Wednesday, 10 July 2024

How to Read in 1 or All Excel Sheets into a Pandas DF Using Xlwings?

 

                                                    Photo by Jeff Sheldon on Unsplash

One of the advantages of using Xlwings to read in Excel data into Pandas dataframe is that numeric columns that should be stored as string (ie. leading zeros are retained) will be object Dtype. Pandas.read_excel() will, instead, convert such columns into int64 Dtype (ie. leading zeros are removed).

I have created a function that can read in a single or all sheets of an Excel into a pandas df.

 



import pandas as pd
import os
import xlwings as xw

 

# =============================================================================

# INSTRUCTIONS FOR read_pw_excel

# Function can also read in CSV files. But as the underlying software is Excel, if the CSV file exceeds the maximum number of rows allowed in Excel, only the 1st row up to the limit will be read in.

 

# 1) Leave sheet blank to read in all sheets in the Excel file.

# Output will be a vertically stacked df of all sheets. Otherwise, specifiy the exact sheet to read in for df.

# If reading in all sheets,

   # Code will read in the 1st row of the 1st sheet as the header.

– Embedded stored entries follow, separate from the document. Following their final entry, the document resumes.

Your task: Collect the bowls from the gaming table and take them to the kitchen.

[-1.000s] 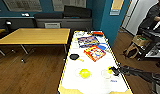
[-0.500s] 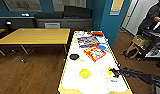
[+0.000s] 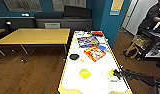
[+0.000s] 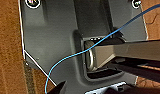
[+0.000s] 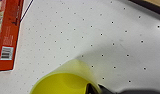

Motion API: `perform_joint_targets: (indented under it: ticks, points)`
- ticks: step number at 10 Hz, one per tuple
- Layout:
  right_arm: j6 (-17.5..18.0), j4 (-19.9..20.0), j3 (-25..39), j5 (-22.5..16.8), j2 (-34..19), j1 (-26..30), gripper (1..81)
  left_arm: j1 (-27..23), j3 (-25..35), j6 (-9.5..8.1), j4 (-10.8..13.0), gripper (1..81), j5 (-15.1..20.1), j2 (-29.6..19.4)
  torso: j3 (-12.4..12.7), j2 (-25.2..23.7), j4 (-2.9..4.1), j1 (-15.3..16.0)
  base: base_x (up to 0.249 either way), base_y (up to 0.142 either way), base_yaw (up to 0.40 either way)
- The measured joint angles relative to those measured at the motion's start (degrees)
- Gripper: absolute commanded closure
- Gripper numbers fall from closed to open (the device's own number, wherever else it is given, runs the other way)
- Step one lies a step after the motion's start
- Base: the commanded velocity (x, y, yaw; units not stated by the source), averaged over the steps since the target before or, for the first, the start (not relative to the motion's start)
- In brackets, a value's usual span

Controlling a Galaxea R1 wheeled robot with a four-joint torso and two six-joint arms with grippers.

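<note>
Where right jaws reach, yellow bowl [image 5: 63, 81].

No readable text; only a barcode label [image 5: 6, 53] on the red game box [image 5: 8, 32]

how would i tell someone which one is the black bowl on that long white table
Find the long white gaming table with the pale wooden edge, to the right of the wider tan table. The black bowl sits near its left edge, about halfway along, beside the red game box. It is the only dark bowl; the yellow bowl lies nearer the camera.
</note>
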Motion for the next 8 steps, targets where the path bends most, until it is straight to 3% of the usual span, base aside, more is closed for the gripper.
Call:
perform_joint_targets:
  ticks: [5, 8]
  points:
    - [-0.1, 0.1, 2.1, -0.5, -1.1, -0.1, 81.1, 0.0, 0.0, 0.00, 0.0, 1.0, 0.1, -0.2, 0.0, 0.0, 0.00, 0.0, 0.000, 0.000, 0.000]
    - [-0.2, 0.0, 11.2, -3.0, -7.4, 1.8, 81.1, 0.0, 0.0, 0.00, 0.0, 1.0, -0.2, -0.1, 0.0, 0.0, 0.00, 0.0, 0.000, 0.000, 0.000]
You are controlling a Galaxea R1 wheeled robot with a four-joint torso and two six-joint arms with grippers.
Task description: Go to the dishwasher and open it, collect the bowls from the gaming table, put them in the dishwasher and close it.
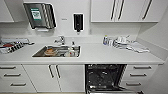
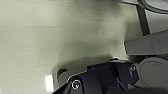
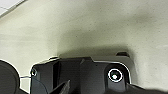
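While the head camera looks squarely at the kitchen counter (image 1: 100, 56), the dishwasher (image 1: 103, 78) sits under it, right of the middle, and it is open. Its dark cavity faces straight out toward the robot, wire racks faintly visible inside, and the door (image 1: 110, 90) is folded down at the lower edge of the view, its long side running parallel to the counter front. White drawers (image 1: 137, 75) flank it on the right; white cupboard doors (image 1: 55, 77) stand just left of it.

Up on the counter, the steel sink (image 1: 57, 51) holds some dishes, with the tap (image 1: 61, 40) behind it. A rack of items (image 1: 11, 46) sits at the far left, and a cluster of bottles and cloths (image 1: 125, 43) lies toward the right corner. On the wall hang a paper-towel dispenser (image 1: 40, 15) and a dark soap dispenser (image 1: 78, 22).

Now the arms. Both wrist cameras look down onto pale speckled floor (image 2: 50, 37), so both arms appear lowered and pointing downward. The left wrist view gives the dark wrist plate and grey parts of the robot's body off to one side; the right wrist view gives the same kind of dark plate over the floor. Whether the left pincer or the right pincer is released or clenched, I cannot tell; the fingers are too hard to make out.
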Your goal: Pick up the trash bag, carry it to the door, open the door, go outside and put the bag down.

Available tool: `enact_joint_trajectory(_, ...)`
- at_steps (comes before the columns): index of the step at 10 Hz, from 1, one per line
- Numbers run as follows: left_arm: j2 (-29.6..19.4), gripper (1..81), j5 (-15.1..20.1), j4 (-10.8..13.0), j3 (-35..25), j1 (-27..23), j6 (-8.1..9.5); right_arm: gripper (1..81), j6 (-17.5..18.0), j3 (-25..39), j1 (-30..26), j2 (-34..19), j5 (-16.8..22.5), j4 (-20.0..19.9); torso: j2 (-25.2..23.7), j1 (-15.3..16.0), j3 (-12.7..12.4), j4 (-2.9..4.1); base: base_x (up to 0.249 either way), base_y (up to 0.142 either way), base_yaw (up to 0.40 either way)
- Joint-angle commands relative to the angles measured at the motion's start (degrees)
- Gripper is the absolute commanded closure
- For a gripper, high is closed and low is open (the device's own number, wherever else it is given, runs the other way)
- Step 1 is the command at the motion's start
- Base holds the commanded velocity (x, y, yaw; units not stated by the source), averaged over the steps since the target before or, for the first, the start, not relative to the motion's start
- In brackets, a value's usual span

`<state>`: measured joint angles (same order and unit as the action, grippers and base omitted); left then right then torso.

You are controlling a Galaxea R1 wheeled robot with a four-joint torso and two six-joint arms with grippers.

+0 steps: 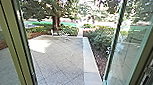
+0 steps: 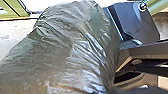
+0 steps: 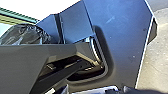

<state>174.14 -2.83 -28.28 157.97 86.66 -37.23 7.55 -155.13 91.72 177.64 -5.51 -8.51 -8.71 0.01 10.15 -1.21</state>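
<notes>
Straight out at 12 o'clock through the doorway, paving [image 1: 61,60] laid in slanting squares runs off from the robot, with a paler border strip [image 1: 90,63] along it towards 1 o'clock. The glass door [image 1: 128,52] stands open at about 1 to 2 o'clock, and a framed upright [image 1: 14,37] rises at about 10 to 11 o'clock.

Close in against the robot's dark body, the trash bag [image 2: 72,50] bulges up in the left wrist view, grey, shiny and gathered into long creases, beside a dark plate [image 2: 137,22] and a jointed bar [image 2: 147,50]. The left arm is posed near enough for the bag to loom large; whether the left gripper is open, closed or holding the bag, I cannot tell. The right arm's wrist is close to the robot's body as well, looking across the plate and bar, with part of the bag beyond them; the right gripper's state I cannot tell either. How the arms bend higher up is unclear.

Head view adds a thick tree trunk [image 1: 54,23] at 11 o'clock, small pale furniture [image 1: 64,36] in front of it between 11 and 12, and bushes [image 1: 101,37] towards 1 o'clock. Right wrist view adds speckled ground [image 3: 156,60] alongside the plate.
</notes>
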Motion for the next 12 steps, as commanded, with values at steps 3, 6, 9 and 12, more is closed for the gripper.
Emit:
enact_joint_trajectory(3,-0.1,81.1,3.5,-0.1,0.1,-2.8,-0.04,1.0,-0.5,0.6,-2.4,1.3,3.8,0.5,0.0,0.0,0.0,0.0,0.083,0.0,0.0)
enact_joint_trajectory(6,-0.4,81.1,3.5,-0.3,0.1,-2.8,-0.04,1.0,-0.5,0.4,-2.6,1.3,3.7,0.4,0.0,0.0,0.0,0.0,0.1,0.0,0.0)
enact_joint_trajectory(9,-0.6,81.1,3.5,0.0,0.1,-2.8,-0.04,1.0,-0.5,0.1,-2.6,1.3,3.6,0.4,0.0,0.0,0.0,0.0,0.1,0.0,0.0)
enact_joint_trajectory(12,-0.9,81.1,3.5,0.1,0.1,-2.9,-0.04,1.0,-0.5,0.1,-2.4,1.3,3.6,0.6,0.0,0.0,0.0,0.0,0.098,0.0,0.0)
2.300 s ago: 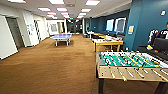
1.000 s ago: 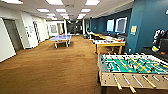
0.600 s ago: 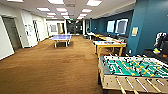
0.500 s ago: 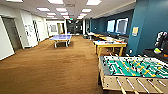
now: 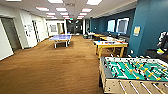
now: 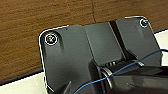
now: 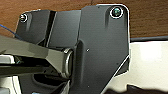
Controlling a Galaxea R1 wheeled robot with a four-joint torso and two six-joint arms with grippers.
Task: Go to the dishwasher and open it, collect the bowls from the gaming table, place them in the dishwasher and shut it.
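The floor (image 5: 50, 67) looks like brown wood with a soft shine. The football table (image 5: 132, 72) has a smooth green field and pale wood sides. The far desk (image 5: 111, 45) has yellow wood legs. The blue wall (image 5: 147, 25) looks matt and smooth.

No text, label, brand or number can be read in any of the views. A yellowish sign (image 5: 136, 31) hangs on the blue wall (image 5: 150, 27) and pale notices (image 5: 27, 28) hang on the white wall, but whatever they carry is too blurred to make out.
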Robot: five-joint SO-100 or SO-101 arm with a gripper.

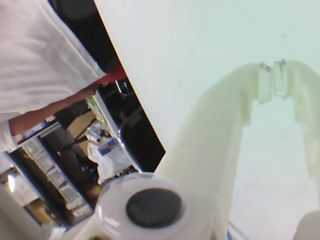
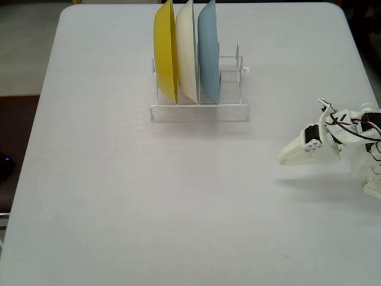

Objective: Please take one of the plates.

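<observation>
Plates: three of them stand on edge in a white wire rack (image 2: 199, 111) at the far middle of the bench (image 2: 119, 190) in the fixed view. There's a yellow plate (image 2: 165, 53), a cream plate (image 2: 186, 53) and a light blue plate (image 2: 208, 53), and I don't see an orange one. The tool (image 2: 284, 158) sits well apart from them, near the right edge. The wrist view misses the rack completely but shows the tool (image 1: 272, 80) with its tips pressed together on nothing, plus someone in a white shirt (image 1: 35, 50) past the bench edge.
</observation>
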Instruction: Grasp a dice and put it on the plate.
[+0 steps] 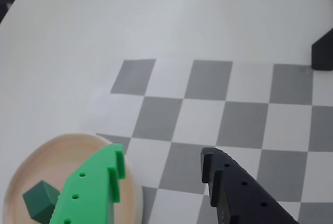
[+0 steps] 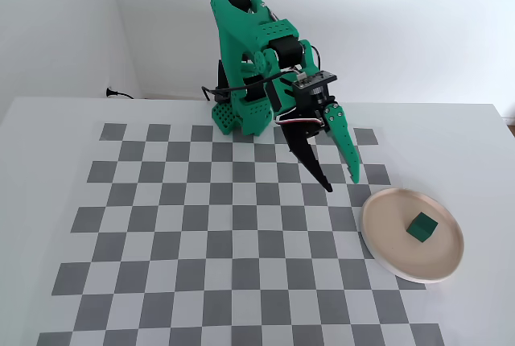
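gripper: two-finger gripper (image 2: 341, 183), one bright green plastic finger and one black finger, spread wide, nothing between them; hangs above the checkerboard, clear of the plate in the fixed view
gripper, wrist view: green finger (image 1: 99, 187) low left, overlapping the plate in this view; black finger (image 1: 237, 190) low right; bare squares in the gap
dice: small dark green cube (image 2: 421, 227), no pips visible, lying on the plate near its middle, apart from both fingers; in the wrist view (image 1: 40, 199) it shows at the bottom left edge, partly behind the green finger
plate: round shallow beige-pink plate with pale raised rim (image 2: 378, 243), at the right near side of the board in the fixed view, partly off the board's right edge; low left in the wrist view (image 1: 31, 161)
board: grey and white checkerboard mat (image 2: 201, 233) on a white table (image 2: 48, 121)
arm: bright green printed arm (image 2: 249, 56) at the far middle of the board
step: judged as done with placing; dice is on the plate and the fingers are off it
next move: judged only a retreat to rest; keep fingers high and left of the plate rim so nothing gets nudged
dice facing: a cube, so no long axis; sits flat on one face, turned so its edges run diagonal to the board squares, one corner toward the near side
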Robot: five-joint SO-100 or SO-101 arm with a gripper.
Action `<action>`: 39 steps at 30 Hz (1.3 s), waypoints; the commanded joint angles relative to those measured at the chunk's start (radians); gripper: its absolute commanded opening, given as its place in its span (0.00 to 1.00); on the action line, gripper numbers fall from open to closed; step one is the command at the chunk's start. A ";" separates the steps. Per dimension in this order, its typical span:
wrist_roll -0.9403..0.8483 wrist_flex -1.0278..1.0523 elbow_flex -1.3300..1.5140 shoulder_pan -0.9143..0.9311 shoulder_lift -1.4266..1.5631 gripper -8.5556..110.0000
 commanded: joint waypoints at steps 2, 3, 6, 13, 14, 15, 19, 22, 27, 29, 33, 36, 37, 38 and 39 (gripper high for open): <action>0.052 -0.012 0.051 0.054 0.137 0.09; 0.061 -0.012 0.074 0.063 0.160 0.07; 0.091 -0.026 0.158 0.092 0.238 0.04; 0.172 0.012 0.302 0.146 0.403 0.04; 0.190 0.017 0.319 0.150 0.426 0.04; 0.209 0.025 0.334 0.153 0.451 0.04; 0.282 0.075 0.397 0.161 0.554 0.04; 0.313 0.098 0.500 0.183 0.709 0.04; 0.373 0.163 0.586 0.235 0.850 0.04; 0.405 0.161 0.592 0.259 0.850 0.04; 0.506 0.189 0.592 0.287 0.850 0.04; 0.612 0.193 0.592 0.319 0.848 0.04; 0.629 0.204 0.592 0.330 0.848 0.04; 0.644 0.215 0.594 0.347 0.848 0.04; 0.653 0.225 0.595 0.360 0.848 0.04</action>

   # Whether subsequent sheets have header row or do not have header row (ie all rows are data), code will use the 1st row of the 1st sheet as the header.

# Code will drop columns with None as header (including the index column if it doesn't have header)

# Code will convert all header to upper case

 

# 2) Leave excel_range blank to read in the used range in the sheet(s). Otherwise specify the exact range like 'A:B'.

# 3) Leave pw blank if Excel file is not password protected

# =============================================================================

 

def read_pw_excel(link, sheet='', excel_range = '', pw=''):

 

    if not os.path.exists(link):

        print("link does not exist. Please try again.")

        raise Exception("LinkNotFoundError")

       

    df_merged=pd.DataFrame()

    col_names_first=''

    col_names_next=''

    lt_type=''

    index_col=''

    app = xw.App()

    app.display_alerts=False

   

    if pw=='':

        #filebook = xw.Book(link)

        filebook = app.books.open(link, update_links=False)

    else: filebook = app.books.open(link, update_links=False, password=pw)

   

    

    sht_ct = filebook.sheets.count

 

    for ct in range(0, sht_ct):

 

        if sheet=='':         

            if excel_range == '':

                range_to_use = filebook.sheets[ct].used_range  

            else: range_to_use = excel_range

       

            data = filebook.sheets[ct].range(range_to_use).value # Note this will be a list Eg [['Name', 'Age'], ['Tom', 4], ['Harry', 3]]. If there is only 1 column or 1 row, it will be ['Name', 'Tom', 'Harry'] or [ 'Tom', 'Tan', 6]

           

        else:

            if excel_range == '':

                range_to_use = filebook.sheets[sheet].used_range            

            else: range_to_use = excel_range

       

            data=filebook.sheets[sheet].range(range_to_use).value

 

 

 

        if ct==0:

           

            # if there is only 1 column, we convert header into a list: [['Name'], 'Tom', 'Harry'] - otherwise issue in converting to upper later when using [x.upper() if x is not None else x for x in data[0]]. Each letter of 'Name' will be separate element

            if not isinstance(data[0], list):

                data[0]=[data[0]]

                lt_type='single_col'

       

            

            pos_none= [pos for pos, x in enumerate(data[0]) if x == None] # data[0] is the header column. # when using used_range Python may read in some None columns, we find the position of these None columns

            if 0 in pos_none: # If column has NONE header, it is probably an index column. We will need an indicator to later remove this index column

                index_col='Y'

               

                

            col_names_first_ls=data[0]

            col_names_first_ls = [x for x in col_names_first_ls if x != None] # when using used_range Python may read in some None columns, we drop these

            col_names_first= ''.join(str(x).replace(' ', '').upper() for x in col_names_first_ls)

            

        else:

            

            # if there is only 1 column, we convert header into a list: [['Name'], 'Tom', 'Harry'] - otherwise issue in converting to upper later when using [x.upper() if x is not None else x for x in data[0]]. Each letter of 'Name' will be separate element

            if not isinstance(data[0], list) and lt_type=='single_col':

                pos_none=[]

              

                try:

                    data[0]=[data[0]]

                except: #TypeError: 'str' object does not support item assignment. Occurs when data is a single str/number (ie, there is only 1 column with 1 row)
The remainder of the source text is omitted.